§ **WORK REQUEST**: Starting at the first line of the data below, repeat each line word for word up to and including the line with "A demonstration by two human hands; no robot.".

§ **EXERCISE DATA**:
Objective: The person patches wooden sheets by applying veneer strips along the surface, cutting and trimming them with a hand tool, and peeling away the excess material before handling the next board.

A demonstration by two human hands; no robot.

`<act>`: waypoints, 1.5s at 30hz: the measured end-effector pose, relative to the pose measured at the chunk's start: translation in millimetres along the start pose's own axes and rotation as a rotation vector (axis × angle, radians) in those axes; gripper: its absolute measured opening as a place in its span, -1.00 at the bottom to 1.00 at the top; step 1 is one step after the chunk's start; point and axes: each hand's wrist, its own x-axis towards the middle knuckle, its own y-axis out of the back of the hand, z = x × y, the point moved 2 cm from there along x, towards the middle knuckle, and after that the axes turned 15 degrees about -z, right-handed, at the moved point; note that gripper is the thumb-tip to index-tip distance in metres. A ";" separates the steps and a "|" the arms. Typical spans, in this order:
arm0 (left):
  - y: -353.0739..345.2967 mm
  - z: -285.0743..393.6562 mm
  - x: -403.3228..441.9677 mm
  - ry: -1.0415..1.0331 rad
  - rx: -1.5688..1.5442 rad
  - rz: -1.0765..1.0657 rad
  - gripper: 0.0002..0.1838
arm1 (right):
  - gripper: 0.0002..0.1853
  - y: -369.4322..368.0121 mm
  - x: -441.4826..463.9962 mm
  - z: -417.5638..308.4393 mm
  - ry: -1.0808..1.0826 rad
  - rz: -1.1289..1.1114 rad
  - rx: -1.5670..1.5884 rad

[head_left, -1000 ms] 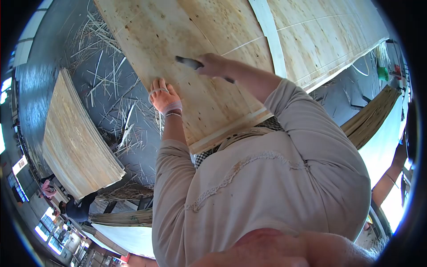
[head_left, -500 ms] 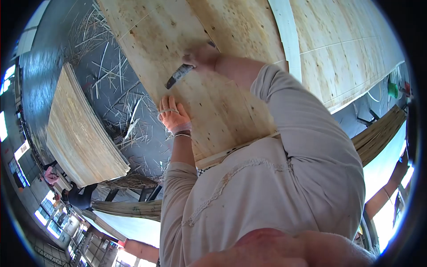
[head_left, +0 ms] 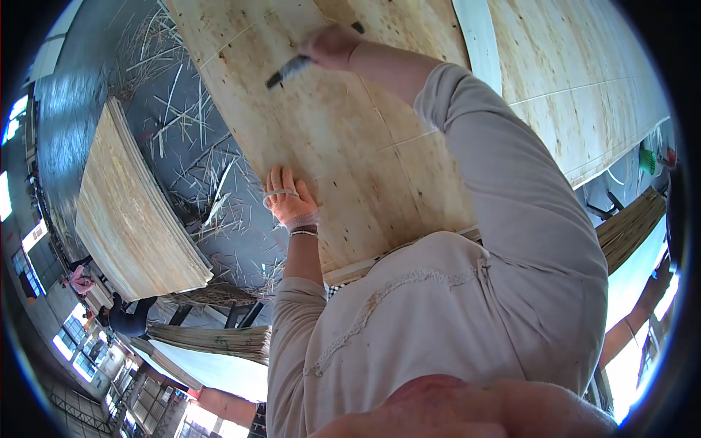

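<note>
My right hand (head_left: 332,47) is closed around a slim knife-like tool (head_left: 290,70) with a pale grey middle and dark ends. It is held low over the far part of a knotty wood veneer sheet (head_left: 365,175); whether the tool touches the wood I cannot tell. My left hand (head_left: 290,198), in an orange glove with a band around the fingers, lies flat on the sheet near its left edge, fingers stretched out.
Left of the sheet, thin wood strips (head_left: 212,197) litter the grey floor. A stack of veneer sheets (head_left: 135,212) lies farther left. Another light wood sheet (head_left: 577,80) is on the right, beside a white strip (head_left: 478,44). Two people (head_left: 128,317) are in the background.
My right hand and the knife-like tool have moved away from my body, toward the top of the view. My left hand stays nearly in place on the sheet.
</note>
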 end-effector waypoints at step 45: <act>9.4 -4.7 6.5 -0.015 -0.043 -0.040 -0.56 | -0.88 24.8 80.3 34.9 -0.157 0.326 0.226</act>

§ **YOUR RESPONSE**:
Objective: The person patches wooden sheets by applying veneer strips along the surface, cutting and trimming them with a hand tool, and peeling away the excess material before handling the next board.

A demonstration by two human hands; no robot.

This response contains the complete answer.